Winston Churchill is reported to have once said, "We can always count on the Americans to do the right thing, after they have exhausted all the other possibilities." These days, this is most true when applied to our nation's energy policy.

We talk of energy independence and lower-priced energy, but our policies would seem to steer us toward a different course. We are spending a lot of money on so-called green energy sources that are years away from providing a meaningful portion of our energy needs. At the same time, we are doing everything possible to discourage the development of our two most abundant energy resources, natural gas and coal, by discouraging fracking and the use of coal to produce electricity.

While I am a fan of the concept of renewable energy, I do not think I will live long enough to see a world where a significant portion of the world's energy use comes from renewables. Neither does the Energy Information Administration, as it projects renewables to account for less than 20% of the world's energy production in 2040. Eighty percent of the world's energy at that time will still come from carbon-based fuels, according to the recently released Energy Outlook 2013.

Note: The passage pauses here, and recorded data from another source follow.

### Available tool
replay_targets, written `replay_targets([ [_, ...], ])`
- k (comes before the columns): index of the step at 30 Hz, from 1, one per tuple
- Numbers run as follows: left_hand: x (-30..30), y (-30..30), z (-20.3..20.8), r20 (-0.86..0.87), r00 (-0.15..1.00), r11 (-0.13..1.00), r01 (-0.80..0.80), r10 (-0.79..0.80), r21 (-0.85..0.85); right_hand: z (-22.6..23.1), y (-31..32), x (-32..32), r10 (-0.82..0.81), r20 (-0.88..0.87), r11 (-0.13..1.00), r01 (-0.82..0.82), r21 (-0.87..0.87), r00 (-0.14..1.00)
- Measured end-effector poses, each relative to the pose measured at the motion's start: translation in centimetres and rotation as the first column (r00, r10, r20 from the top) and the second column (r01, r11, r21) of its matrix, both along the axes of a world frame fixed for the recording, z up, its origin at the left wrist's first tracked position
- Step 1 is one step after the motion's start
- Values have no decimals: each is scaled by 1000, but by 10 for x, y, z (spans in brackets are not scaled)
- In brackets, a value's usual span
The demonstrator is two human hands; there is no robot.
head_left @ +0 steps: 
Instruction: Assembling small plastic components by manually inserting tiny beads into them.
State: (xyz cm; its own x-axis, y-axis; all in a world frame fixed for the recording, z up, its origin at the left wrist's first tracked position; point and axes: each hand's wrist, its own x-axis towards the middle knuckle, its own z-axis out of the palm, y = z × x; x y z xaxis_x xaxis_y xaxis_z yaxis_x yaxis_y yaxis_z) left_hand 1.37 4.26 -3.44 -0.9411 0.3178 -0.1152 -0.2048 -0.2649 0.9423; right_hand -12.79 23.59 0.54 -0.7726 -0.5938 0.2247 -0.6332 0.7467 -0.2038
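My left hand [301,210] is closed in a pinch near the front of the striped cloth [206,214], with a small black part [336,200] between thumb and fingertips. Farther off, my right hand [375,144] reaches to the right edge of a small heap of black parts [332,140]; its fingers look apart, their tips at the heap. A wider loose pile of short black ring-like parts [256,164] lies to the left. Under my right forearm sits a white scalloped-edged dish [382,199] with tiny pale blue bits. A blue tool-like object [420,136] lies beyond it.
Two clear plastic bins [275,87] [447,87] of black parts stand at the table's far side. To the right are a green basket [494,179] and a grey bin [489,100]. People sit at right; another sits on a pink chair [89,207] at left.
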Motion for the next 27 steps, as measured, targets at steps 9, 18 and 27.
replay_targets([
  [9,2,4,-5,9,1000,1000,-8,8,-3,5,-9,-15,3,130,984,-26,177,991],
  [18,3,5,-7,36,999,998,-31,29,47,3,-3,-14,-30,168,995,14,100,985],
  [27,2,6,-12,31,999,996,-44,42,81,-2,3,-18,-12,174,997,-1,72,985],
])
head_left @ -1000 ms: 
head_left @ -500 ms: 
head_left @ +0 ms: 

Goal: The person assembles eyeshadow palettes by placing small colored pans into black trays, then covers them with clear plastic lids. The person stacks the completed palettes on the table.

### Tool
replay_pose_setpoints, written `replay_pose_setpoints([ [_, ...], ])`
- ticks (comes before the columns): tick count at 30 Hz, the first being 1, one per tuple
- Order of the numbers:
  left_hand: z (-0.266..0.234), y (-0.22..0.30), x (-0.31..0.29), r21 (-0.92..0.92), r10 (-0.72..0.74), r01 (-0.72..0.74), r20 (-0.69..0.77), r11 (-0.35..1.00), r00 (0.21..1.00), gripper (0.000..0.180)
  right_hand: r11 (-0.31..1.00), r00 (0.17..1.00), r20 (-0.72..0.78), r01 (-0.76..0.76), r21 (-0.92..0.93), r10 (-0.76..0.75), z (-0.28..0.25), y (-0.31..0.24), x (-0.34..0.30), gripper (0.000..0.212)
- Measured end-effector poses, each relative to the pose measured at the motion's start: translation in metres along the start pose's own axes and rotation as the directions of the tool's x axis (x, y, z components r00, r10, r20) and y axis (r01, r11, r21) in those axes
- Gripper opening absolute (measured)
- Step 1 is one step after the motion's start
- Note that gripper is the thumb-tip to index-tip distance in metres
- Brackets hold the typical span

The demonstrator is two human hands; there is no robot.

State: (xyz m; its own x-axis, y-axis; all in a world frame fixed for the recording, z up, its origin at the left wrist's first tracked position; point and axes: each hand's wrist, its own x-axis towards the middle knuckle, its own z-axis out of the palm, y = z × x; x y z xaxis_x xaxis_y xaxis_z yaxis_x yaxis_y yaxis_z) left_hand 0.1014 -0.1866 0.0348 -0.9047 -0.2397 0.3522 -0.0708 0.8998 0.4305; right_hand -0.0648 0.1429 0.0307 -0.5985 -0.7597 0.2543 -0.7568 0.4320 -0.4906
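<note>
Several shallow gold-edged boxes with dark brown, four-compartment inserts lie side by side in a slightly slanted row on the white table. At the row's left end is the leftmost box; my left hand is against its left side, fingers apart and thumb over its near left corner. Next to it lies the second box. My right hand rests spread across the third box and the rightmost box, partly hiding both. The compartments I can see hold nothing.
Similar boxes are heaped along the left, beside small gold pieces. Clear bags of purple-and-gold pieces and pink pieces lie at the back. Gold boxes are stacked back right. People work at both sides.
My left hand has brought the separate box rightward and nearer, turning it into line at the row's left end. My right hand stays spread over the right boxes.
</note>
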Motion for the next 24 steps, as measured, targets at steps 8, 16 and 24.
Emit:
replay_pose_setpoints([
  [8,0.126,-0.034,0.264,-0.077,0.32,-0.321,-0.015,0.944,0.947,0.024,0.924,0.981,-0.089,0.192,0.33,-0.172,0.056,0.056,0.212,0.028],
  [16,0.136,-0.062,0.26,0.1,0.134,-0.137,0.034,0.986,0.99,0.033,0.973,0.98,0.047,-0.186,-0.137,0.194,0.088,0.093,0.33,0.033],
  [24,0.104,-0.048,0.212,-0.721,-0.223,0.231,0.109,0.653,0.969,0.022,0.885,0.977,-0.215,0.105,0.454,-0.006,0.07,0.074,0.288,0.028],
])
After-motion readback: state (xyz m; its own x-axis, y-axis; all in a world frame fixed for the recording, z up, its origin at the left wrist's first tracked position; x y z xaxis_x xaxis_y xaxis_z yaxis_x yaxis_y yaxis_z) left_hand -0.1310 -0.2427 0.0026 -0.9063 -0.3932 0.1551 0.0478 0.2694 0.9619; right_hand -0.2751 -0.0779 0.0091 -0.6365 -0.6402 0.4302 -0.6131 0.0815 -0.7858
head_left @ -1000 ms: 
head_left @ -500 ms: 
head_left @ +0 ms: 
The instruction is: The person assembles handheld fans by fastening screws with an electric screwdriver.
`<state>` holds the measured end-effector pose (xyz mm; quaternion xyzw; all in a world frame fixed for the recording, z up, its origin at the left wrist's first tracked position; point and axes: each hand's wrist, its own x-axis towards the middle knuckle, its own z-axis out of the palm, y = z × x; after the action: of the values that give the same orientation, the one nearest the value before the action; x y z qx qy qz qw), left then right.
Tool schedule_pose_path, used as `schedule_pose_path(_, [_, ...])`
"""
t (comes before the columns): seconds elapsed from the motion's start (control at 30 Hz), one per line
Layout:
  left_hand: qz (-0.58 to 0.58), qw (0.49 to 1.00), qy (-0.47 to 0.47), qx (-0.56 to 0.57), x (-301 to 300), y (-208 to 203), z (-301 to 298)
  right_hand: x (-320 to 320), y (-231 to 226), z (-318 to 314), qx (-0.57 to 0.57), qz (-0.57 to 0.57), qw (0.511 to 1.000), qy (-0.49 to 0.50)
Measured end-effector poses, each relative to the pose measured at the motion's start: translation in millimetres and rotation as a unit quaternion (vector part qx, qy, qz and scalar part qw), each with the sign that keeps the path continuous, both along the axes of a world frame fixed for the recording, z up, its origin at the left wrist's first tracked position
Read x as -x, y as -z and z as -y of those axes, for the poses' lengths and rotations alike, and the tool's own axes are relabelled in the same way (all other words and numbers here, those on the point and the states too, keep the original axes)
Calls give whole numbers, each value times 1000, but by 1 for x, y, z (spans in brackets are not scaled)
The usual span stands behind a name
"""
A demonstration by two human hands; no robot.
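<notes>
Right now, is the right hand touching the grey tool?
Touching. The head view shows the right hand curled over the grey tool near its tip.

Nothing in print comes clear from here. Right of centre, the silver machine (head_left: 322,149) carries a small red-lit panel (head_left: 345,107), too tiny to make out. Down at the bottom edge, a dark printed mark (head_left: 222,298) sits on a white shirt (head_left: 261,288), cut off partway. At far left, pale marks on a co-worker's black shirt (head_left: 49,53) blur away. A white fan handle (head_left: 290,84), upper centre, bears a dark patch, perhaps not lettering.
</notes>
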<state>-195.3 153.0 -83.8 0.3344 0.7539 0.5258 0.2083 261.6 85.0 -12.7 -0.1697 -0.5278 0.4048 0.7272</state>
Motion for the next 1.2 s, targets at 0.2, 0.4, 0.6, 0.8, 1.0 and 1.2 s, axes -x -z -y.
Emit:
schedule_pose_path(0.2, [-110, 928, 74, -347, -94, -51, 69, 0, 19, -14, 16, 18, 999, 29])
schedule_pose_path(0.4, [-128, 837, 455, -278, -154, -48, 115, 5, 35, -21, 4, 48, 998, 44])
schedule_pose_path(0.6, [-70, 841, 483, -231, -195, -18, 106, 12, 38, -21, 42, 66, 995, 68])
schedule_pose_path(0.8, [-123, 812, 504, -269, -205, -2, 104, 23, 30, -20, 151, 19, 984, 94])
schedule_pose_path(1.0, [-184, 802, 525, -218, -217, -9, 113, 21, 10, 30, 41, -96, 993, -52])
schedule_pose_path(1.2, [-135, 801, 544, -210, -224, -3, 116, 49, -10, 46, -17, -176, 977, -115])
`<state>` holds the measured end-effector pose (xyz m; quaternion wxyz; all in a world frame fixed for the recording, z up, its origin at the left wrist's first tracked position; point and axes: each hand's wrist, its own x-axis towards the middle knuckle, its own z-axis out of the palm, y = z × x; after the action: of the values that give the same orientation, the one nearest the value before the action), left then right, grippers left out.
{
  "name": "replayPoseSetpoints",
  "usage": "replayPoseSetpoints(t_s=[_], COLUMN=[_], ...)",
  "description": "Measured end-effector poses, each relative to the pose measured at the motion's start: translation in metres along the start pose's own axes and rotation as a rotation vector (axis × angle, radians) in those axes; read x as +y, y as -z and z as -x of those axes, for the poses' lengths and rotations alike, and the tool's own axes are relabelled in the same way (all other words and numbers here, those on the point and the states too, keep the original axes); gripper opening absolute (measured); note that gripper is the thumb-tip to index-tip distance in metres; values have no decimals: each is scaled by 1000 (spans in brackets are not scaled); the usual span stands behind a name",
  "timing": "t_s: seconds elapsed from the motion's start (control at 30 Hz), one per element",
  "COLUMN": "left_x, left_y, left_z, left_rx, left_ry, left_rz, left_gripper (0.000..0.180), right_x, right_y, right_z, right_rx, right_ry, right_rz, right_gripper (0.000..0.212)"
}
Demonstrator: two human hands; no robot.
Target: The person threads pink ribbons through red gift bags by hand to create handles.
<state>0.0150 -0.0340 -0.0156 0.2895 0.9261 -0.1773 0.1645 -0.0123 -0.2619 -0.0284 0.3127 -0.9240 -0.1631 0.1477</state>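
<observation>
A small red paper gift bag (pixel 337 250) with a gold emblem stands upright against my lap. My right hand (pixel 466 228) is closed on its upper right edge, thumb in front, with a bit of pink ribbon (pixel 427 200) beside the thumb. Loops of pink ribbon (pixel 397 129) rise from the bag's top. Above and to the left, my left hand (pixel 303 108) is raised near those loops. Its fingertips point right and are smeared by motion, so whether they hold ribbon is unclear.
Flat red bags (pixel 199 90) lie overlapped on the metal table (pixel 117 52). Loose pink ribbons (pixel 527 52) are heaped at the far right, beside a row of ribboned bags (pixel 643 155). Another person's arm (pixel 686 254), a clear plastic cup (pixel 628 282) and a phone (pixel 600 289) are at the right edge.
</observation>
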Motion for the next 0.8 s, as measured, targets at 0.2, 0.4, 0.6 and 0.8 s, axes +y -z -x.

In my opinion, a faster path to energy independence and a higher usage of renewables is not going to come from the current system of government tax breaks, subsidies and grants but from a strong economy and high growth rates. A growing economy can produce the dollars that are necessary for the type of effort and spending that are needed to develop solutions to storage and transmission problems of solar and wind and develop biofuels that make sense on a large scale.

The fastest way to grow the economy, next to cutting taxes to zero, is to drastically reduce energy costs. It may seem counterintuitive, and this will probably generate some unkind emails, but the fastest way to exploit and increase renewable energy is to drill, pump and burn what we have now to reduce energy costs cross the board. It is the only way I can see to produce the capital needed to grow the renewables industry.

Eventually someone will figure out that we need to grow the economy and create jobs before we can solve our other problems. When that happens, we will see energy demand rise, and companies whose stocks are now languishing, such as Swift Energy (SFY) and WPX Energy (WPX), which can be purchased today at substantial discounts to tangible book value, should see their stock prices appreciate by several multiples. Larger-cap stocks such as Apache (APA) and Rowan (RDC) also seem cheap at this level, given that carbon energy usage will increase over the next 20 years, no matter what direction U.S. energy policy takes. Any market-based or sector-based selloff that drives energy stocks to lower multiples of asset value, earnings or cash flow should be treated as a long-term buying opportunity.

I think you have to view coal the same way. As Glenn Williams has pointed out, coal is the dirtiest fuel we have, and usage in the United States will probably continue to decline as a result of increased regulatory pressure. That's not the case for the rest of the world, and by 2040, coal will be the fastest-growing fuel supply used, according to the EIA report, and most of the growth will come from developing nations. We night not burn it, but India and China will, as they need cheap energy to drive continued growth. Coal demand here in the U.S. should bottom out and stabilize in the near future as well, since coal still provides around 40% of the nation's electricity.

At some point it is going to make political sense to ease up on the industry. The coal-mining industry employees 174,000 people directly in some of the economically weakest regions of the U.S. and thousands more whose employment depends on the industry. Coal is far from a perfect fuel, but it is part of bridge to an energy independent U.S. and stronger economy. Stocks such as Arch Coal (ACI), Walter Energy (WLT) and Peabody Energy (BTU) have a bumpy short-term outlook, but it's a pretty good bet that their stock prices will be a lot higher at some point in the next 10 years than they are today.

In my opinion, our domestic energy policy is overly focused on the renewables sector at the expense of economic growth. When that changes, the cheap coal and natural gas stocks of today will become market leaders.